When an entire region fails, this impacts applications even with the geo-redundancy option and even if the application code continues to run. Applications cannot read or write any data to or from their Storage Account in the primary region. Either the application code handles such circumstances (e.g., by showing users a “temporarily unavailable” page), or the application behaves unpredictably or crashes. Applications can reduce the impact on users with more sophisticated routines. The option to allow applications to read from secondary regions in case of a failure of the primary one enables applications to show users at least the currently available data. Writing changes is not possible – or only to another storage account not impacted; quite some work, but potentially worth the effort for highly business-critical applications.

To conclude: Azure offers a variety of configuration options for redundancy for Azure Storage Accounts, one of their most used services. Choosing an adequate option is an essential task for cloud architects. They have to balance the costs of the more sophisticated options with the actual availability needs based on the criticality of their applications.

Tutorial: Azure Function, Storage Accounts, and Managed-Identity-based Authentication

Serverless application logic, storage accounts, platform-as-a-service identity and access management, this small tutorial combines state-of-the-art Azure technologies in a four-step demo or tutorial. The result: a serverless Azure Function invoked via a web browser that returns a welcome text, which the Azure Function reads from an Azure Storage account using Azure Identity for authentication and authorization.

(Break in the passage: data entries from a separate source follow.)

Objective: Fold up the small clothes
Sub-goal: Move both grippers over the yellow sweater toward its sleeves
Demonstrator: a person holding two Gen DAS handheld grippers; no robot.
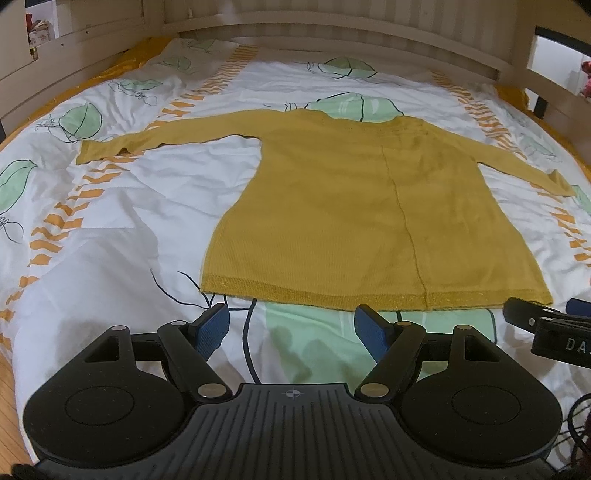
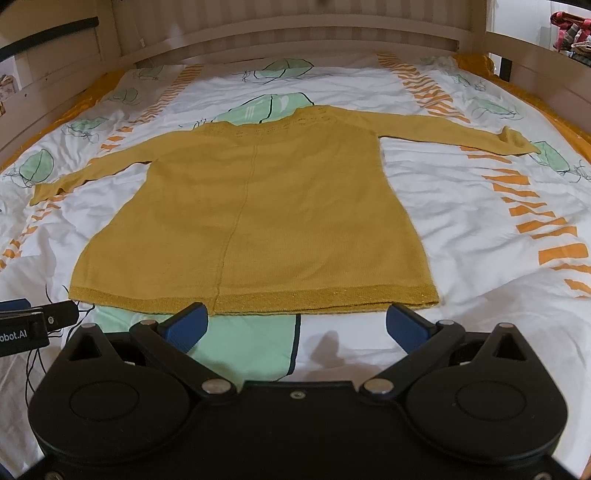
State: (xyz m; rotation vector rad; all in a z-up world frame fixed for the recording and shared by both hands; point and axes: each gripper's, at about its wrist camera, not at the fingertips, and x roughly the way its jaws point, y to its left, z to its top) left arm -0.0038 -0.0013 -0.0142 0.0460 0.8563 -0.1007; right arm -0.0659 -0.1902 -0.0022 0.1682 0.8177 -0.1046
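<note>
A mustard-yellow knit sweater (image 1: 354,206) (image 2: 258,214) lies flat on the bed, hem toward me, both sleeves spread out to the sides. My left gripper (image 1: 291,321) hovers just short of the hem's left half, open, with nothing between its blue pads. Its fingers (image 2: 37,317) also show at the left edge of the right wrist view. My right gripper (image 2: 295,319) stands open just before the hem's right half, empty. The right gripper's fingers (image 1: 535,315) show at the right edge of the left wrist view.
The sweater rests on a white quilt (image 1: 110,221) (image 2: 480,221) printed with green leaves and orange stripes. A pale wooden headboard (image 1: 332,40) (image 2: 295,33) closes the far side, and wooden side rails (image 2: 48,92) run along the bed. Wooden floor (image 1: 7,406) shows at the left.
</note>
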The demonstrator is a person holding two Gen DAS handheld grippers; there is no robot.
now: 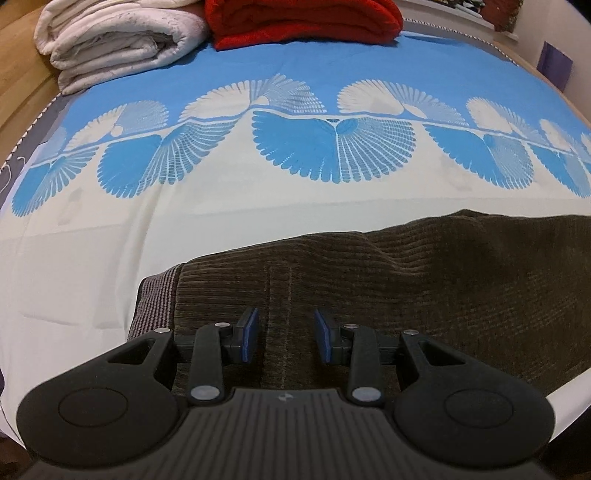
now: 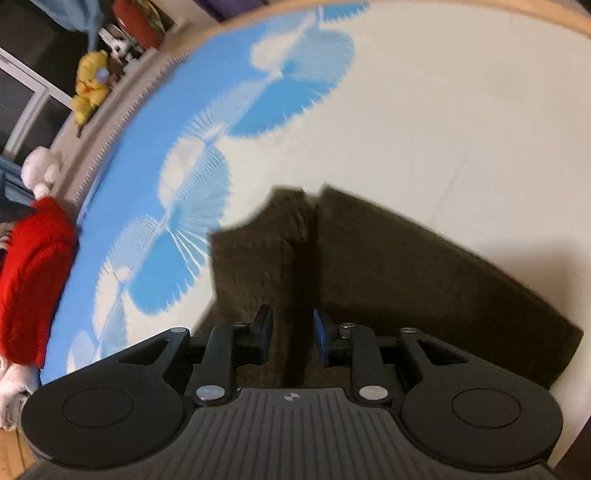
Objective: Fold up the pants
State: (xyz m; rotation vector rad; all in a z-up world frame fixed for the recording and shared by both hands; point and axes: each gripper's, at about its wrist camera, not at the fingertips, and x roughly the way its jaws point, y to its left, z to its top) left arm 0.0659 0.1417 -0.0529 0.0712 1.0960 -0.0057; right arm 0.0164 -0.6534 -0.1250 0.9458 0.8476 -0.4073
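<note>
Dark olive-brown corduroy pants (image 1: 424,273) lie on a bed with a blue and white patterned sheet (image 1: 184,229). In the left wrist view a grey ribbed band (image 1: 155,306) edges the pants at the left. My left gripper (image 1: 286,334) is open, hovering over the pants near that edge, with fabric showing between its blue pads (image 1: 252,332). In the right wrist view the pants (image 2: 406,273) lie partly folded with a dark crease down the middle. My right gripper (image 2: 291,334) is open over that crease, nothing held. That view is motion-blurred.
A folded white quilt (image 1: 118,40) and a folded red blanket (image 1: 306,22) sit at the far end of the bed. The red blanket (image 2: 33,277) shows at left in the right wrist view, with a yellow soft toy (image 2: 90,85) on a ledge beyond the bed edge.
</note>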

Prerequisites for performing this tutorial are:

An Azure cloud account (we use only free services)
A local Visual Studio installation (free version sufficient)

Setting up the Azure Storage Account backend

Create a resource group named “rg_Demo26a” (Figure 1, A). The resource group collects and stores all the resources we create in the following. Having all resources in a dedicated resource group eases cleaning them up after completing this demo.

Next, create an Azure Storage account “sta26a” (Figure 1, B) in the resource group “rg_Demo26a”. On the “advanced” tab, disable public access and storage account key access and enable default Azure Active Directory authorization (C). Then, advance to the “networking” tab. Here, make sure to have “enable public access” activated (D). This setting means that our storage is directly connected to the Internet and only protected by access management methods. It is a dangerous setting, though it saves us time in the demo. Never do this in any Azure subscription used for anything but for playing around.

Figure 1: Creating a Resource Group and an Azure Storage Account

Creating a Storage account does not allow you to upload or read files. Thus, before actually uploading any file to the Storage Account, you need to grant yourself “Contributor” rights for the Storage Account. Therefore, go to your Storage Account “sta26a”, select “Access Control (IAM)” in the menu to the left (Figure 2, A), and push the “Add role assignment” button (B).

Then, search for roles containing “blob” (Figure 3, A), select the role “Storage Blob Data Contributor” (B), and click “next” (C) to proceed to the next submask. Here, choose “user, grout” for the “Assign access to“ setting (D) and click on “sel3ect members” (E). A new submask appears to the right. It presents the users of this Azure tenant. Select the user you are currently logged in (F) and have a coffee afterward. It takes a few minutes until the new rights are active. If you proceed too early, the next step fails.

Figure 3: The actual role assignment to an AAD registered user

Now you are ready to upload a file. Create a text file “output.txt” on your laptop with the content “Hello world, hello Klaus!”. Upload this file into our Azure Storage Account.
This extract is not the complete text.